● **Action item**
In the records below, begin at the line containing "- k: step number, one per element" and end at the line containing "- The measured"; quote every line in that span exactly, including both boundary lines, and no others.

[Extracted data entries]
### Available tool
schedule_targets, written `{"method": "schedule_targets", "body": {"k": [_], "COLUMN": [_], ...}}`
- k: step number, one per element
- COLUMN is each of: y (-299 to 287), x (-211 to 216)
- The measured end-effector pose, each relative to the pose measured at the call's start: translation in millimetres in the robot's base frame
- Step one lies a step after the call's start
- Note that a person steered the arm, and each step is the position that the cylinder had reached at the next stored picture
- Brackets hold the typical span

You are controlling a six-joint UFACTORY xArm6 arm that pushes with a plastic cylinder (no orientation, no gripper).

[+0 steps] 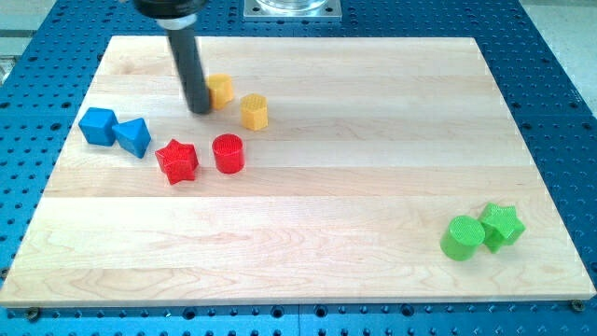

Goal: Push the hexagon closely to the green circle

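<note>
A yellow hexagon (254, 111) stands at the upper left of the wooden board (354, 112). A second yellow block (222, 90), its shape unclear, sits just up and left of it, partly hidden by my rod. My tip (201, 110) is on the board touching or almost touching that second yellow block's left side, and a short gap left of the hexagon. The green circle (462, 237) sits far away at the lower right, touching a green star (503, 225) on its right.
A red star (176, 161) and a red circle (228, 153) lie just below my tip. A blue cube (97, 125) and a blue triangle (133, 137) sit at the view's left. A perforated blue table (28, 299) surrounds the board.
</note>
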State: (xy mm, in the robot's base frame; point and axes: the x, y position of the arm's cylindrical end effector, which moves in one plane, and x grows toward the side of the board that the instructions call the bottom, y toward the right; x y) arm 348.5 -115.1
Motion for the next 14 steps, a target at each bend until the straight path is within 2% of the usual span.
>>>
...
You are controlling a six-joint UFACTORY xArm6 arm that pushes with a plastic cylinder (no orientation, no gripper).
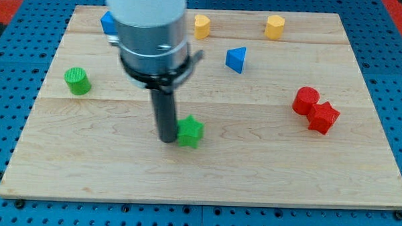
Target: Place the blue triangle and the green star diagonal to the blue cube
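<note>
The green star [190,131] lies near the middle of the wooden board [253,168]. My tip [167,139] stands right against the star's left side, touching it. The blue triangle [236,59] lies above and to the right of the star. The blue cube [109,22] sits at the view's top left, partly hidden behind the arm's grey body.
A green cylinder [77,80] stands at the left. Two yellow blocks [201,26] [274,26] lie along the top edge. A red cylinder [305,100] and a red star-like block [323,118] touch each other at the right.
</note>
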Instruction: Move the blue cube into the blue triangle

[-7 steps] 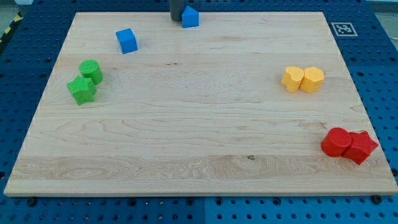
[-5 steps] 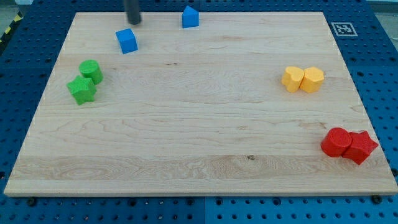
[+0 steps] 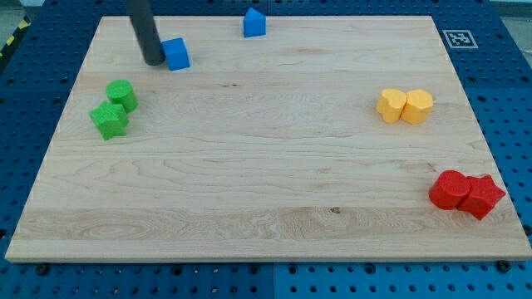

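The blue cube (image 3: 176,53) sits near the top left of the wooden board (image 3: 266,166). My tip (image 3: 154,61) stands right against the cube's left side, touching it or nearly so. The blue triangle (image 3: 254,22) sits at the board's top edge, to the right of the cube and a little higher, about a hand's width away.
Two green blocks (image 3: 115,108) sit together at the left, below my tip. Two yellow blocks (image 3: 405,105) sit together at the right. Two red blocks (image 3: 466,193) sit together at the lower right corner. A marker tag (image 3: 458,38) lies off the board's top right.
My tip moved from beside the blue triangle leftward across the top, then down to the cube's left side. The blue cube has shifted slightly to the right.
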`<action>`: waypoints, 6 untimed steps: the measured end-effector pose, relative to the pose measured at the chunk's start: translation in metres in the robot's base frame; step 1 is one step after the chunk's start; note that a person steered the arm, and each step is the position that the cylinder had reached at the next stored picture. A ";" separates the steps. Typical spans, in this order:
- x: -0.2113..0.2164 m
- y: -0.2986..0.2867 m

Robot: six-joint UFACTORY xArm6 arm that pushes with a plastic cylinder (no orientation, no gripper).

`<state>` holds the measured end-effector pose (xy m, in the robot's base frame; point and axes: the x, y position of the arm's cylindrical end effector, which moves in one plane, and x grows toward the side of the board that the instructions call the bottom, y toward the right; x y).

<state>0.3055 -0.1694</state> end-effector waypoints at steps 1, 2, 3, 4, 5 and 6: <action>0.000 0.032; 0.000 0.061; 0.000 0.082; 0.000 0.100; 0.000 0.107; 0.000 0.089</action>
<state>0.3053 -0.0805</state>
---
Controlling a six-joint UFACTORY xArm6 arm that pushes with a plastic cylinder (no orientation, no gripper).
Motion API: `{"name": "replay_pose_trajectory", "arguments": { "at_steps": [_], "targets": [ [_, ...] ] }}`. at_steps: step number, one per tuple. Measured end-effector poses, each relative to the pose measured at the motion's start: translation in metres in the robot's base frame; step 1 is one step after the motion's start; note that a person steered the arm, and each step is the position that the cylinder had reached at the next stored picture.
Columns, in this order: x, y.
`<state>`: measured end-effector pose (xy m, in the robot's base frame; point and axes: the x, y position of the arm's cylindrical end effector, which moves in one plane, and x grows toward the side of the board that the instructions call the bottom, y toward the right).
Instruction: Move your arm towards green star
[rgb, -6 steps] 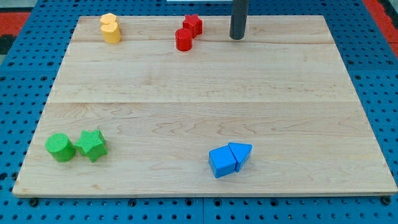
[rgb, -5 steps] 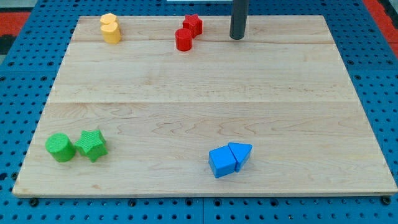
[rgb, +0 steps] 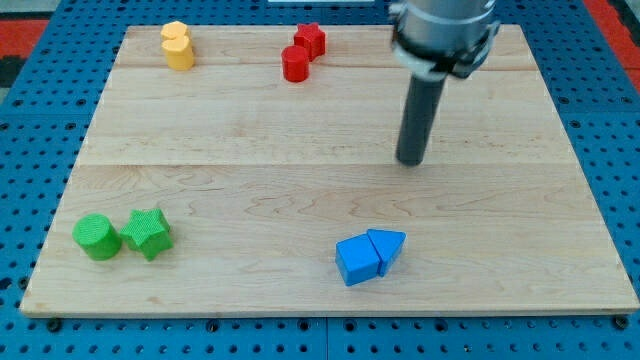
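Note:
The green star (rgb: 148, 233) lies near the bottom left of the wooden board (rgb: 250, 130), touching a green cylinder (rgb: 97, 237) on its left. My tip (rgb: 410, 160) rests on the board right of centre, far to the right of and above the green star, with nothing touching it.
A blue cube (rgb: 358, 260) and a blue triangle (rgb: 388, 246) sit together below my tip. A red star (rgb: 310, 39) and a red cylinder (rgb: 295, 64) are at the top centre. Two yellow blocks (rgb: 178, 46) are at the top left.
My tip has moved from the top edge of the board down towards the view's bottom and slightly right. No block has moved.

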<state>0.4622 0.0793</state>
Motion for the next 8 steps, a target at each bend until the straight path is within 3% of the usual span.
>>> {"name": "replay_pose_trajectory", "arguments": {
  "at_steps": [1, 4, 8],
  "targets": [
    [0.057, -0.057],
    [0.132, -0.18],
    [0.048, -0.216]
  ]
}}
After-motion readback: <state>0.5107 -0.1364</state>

● **Exercise output**
- k: step number, one per element
- COLUMN is each of: y (-299 to 287), x (-211 to 216)
- The measured end-effector pose, each relative to the pose measured at the call's start: translation in millimetres in the robot's base frame

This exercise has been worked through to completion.